Ordinanza di Cassazione Civile Sez. 1 Num. 24524 Anno 2025
Civile Ord. Sez. 1 Num. 24524 Anno 2025
Presidente: COGNOME
Relatore: COGNOME
Data pubblicazione: 04/09/2025
ORDINANZA
sul ricorso R.G. n. 5328/2021
promosso da
COGNOME RAGIONE_SOCIALE in persona del legale rappresentante pro tempore , rappresentata e difesa dall’avv. NOME COGNOME elettivamente domiciliata a Roma, INDIRIZZO presso lo studio dell’avv. NOME COGNOME in virtù di procura speciale in atti;
ricorrente
contro
Comune di Palagiano , in persona del Sindaco pro tempore , rappresentato e difeso dall’avv. NOME COGNOME elettivamente domiciliato in Roma, INDIRIZZO presso lo studio dell’avv. NOME COGNOME in virtù di procura speciale in atti;
contro
ricorrente
avverso la sentenza della Corte d’appello di Lecce -Sezione Distaccata di Taranto n. 201/2020, pubblicata il 15/07/2020.

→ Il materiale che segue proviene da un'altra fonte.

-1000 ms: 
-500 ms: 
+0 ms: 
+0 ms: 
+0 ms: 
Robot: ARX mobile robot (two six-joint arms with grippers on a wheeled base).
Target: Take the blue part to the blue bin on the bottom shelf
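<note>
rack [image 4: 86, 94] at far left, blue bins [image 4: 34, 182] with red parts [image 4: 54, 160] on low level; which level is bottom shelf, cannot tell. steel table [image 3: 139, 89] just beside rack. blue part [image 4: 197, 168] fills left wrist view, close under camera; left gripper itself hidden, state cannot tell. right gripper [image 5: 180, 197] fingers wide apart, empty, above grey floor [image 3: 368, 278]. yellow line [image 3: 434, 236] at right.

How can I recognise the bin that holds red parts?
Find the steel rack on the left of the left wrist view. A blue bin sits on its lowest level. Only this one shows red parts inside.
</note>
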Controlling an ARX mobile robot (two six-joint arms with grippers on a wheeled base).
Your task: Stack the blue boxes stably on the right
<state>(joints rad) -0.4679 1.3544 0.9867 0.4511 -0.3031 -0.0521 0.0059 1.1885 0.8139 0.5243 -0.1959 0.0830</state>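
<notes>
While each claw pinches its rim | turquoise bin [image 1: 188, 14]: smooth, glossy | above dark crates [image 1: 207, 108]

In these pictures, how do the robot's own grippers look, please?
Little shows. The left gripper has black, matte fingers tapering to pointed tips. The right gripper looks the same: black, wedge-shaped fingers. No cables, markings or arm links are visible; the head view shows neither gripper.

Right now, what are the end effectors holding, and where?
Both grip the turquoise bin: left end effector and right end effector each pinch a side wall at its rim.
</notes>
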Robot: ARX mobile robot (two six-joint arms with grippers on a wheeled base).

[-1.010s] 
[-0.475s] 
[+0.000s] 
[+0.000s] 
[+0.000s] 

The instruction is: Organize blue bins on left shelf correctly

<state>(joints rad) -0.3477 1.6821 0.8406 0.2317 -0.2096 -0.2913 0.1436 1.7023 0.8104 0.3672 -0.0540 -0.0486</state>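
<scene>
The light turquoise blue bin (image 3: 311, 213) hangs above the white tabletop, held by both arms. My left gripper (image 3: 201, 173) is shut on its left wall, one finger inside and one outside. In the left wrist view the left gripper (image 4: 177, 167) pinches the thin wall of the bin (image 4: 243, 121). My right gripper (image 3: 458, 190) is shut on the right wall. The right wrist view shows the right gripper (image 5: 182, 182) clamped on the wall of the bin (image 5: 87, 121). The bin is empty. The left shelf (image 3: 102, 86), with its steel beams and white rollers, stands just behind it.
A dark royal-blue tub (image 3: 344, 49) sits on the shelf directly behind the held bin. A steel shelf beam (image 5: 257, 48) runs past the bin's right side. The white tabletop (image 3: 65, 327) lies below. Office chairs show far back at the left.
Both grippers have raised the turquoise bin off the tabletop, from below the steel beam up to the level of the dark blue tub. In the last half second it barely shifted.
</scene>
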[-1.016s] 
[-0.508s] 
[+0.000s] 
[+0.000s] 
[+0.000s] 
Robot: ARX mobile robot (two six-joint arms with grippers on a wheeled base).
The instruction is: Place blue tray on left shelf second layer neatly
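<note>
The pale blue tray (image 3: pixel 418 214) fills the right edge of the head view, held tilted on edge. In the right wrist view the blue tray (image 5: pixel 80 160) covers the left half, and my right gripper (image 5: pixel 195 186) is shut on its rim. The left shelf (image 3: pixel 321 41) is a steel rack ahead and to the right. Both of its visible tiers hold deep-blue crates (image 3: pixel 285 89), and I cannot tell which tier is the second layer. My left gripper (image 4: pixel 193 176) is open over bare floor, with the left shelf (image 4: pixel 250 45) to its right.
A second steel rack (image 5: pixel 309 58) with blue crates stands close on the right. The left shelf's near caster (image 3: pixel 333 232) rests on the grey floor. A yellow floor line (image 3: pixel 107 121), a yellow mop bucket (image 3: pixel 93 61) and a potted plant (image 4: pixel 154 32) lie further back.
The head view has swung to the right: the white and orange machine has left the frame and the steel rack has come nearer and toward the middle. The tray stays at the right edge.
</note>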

Udita la relazione della causa svolta nella camera di consiglio del 27/06/2024 dal Cons. NOME COGNOME
SVOLGIMENTO DEL PROCESSO
Con atto di citazione datato 26/03/2018, il Comune di Palagiano proponeva appello avverso la sentenza n. 2688/2017, emessa dal Tribunale di Taranto, con cui, in accoglimento della domanda proposta dalla RAGIONE_SOCIALE, era stato condannato al pagamento della somma di € 41.679,36 oltre accessori e spese di lite, quale residuo credito per lavori urgenti effettuati in favore dell’ente, in assenza di impegno di spesa deliberato nelle forme di legge ovvero successivamente approvato come debito fuori bilancio.
L’appellata, nel costituirsi, chiedeva dichiararsi l’inammissibilità del gravame ex art 342 c.p.c. e nel merito concludeva per il rigetto dell’impugnazione, per avere il Comune implicitamente riconosciuto l’utilità dei lavori effettuati ed in gran parte già pagati senza alcuna obiezione.

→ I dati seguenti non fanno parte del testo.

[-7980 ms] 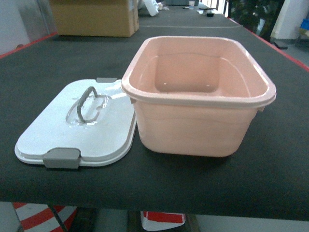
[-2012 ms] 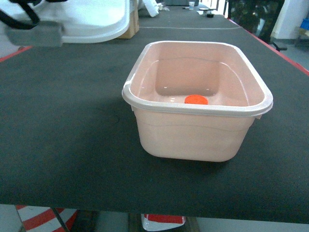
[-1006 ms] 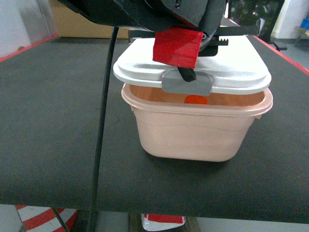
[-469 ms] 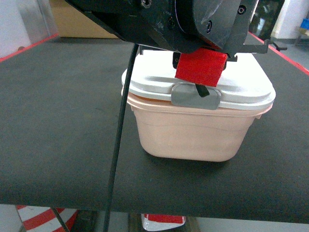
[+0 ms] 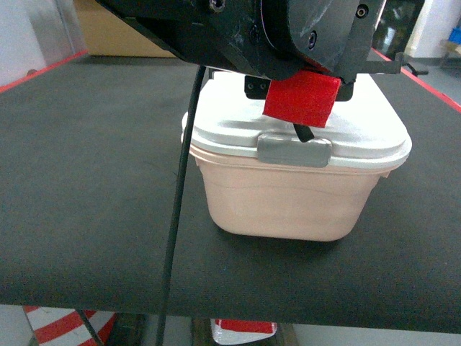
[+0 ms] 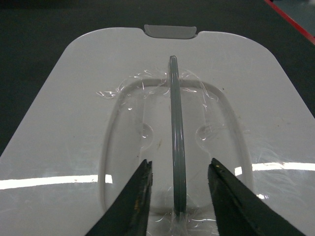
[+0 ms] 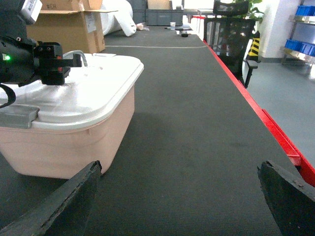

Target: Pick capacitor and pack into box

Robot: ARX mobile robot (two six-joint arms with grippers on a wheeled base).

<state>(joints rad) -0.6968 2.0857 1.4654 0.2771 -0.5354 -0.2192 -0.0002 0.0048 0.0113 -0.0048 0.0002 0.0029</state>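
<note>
The pale pink box (image 5: 277, 205) stands on the black table with its white lid (image 5: 230, 122) seated on top, grey latch (image 5: 294, 150) facing me. The capacitor is hidden under the lid. My left arm (image 5: 274, 36) hangs over the lid. In the left wrist view my left gripper (image 6: 180, 163) is open, its fingers on either side of the upright grey handle (image 6: 175, 128) with a gap on both sides. My right gripper (image 7: 179, 166) is wide open above bare table, to the right of the box (image 7: 64, 147).
A brown cardboard carton (image 7: 69, 27) stands at the far end of the table behind the box. The table's red edge (image 7: 280, 137) runs along the right, with a black chair (image 7: 231, 34) beyond it. Black matting (image 5: 94, 180) stretches left of the box.
The lid, earlier held up over the open box with the orange capacitor showing inside, has come down and now sits level on the rim, covering the capacitor.
</note>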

La Corte d’appello, respinta l’eccezione di inammissibilità del gravame, accoglieva l’impugnazione, con integrale riforma dell’impugnata sentenza e finale rigetto della domanda di pagamento proposta dalla società.
La Corte rilevava che l’accoglimento della domanda attrice era stato motivato da una interpretazione del combinato disposto degli artt. 191 e 194 TUEL non conforme alla giurisprudenza consolidata, avendo il primo Giudice ritenuto che le menzionate norme dovessero essere coordinate nel senso che, a prescindere dal riconoscimento del debito fuori bilancio, il Comune è comunque tenuto a rispondere direttamente dei lavori urgenti autorizzati in assenza di regolare impegno di spesa, purché implicitamente accettati e riconosciuti, o riconoscibili, quali opere di pubblica utilità.

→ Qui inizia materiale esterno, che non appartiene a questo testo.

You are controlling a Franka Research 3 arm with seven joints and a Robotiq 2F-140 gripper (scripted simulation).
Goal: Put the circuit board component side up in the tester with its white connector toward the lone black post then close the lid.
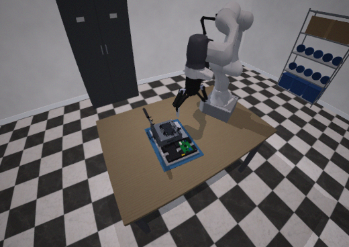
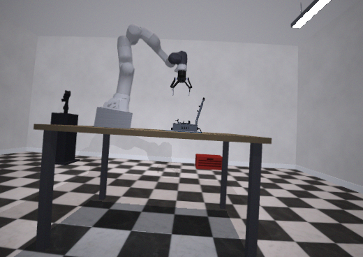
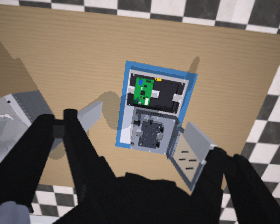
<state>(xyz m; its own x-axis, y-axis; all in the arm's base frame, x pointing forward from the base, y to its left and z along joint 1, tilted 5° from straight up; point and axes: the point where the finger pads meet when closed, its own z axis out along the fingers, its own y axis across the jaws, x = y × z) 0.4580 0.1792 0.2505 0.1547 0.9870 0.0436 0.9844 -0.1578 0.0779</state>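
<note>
The green circuit board [image 1: 185,147] [image 3: 143,92] lies in one end of the black tray [image 1: 172,153] [image 3: 166,103], component side up. Its white connector [image 3: 147,101] is at the end nearer the tester in the wrist view. The grey tester [image 1: 168,139] [image 2: 185,127] [image 3: 136,138] stands beside the tray, with no board on its dark middle. Its lid [image 1: 146,114] [image 2: 199,111] stands up, leaning slightly outward. The pins and the lone black post are too small to tell apart. My gripper [image 1: 192,107] [image 2: 181,93] [image 3: 144,119] is open and empty, high above the tester.
Tray and tester stand on a blue mat [image 1: 166,168] [image 3: 161,69] on the wooden table [image 1: 134,186] [image 2: 237,138]. The raised lid is the tall obstacle, on the side away from the arm's base [image 1: 218,109] [image 2: 113,118]. A red box [image 2: 209,162] is on the floor.
</note>
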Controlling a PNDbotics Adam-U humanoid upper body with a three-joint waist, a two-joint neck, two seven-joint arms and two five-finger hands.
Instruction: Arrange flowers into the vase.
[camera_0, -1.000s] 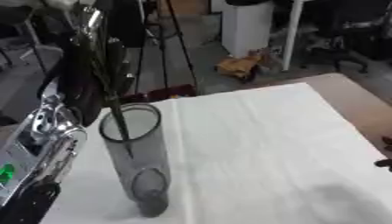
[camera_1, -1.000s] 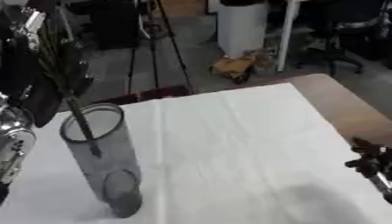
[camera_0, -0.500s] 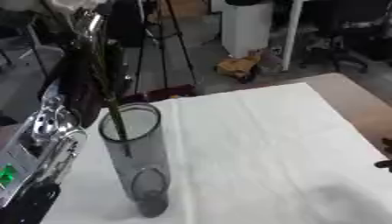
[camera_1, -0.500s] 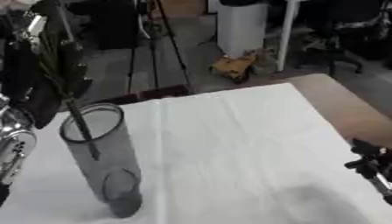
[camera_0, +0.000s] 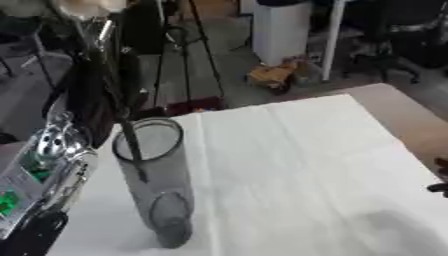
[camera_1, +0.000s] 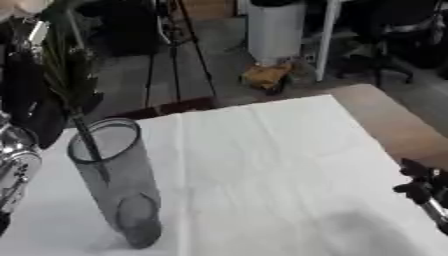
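The left hand (camera_0: 96, 95) holds a flower (camera_0: 87, 7) above the vase (camera_0: 157, 185), fingers wrapped round its stem, whose end dips inside. The right hand (camera_1: 424, 192) shows right of the vase; I cannot tell its fingers' state.

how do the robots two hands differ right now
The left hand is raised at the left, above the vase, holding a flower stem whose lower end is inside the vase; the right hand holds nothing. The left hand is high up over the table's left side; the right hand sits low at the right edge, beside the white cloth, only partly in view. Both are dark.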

Secondo la Corte di merito, invece, qualora la fornitura sia ordinata dall’ente locale in assenza di impegno di spesa assunto nelle forme di legge, insorge un rapporto obbligatorio tra il fornitore ed il pubblico funzionario che l’abbia consentita, con la conseguenza che il terzo può agire esclusivamente nei confronti di quest’ultimo, senza che sia ammessa, per difetto del requisito della sussidiarietà, l’azione
di indebito arricchimento ex art. 2041 c.c. nei confronti dell’ente, che può assumere su di sé l’obbligazione, riconoscendola quale “debito fuori bilancio”, in modo esplicito e nelle forme di legge previste dall’art. 194 TUEL, senza che tale riconoscimento possa essere desunto dal mero comportamento degli organi rappresentativi della Amministrazione.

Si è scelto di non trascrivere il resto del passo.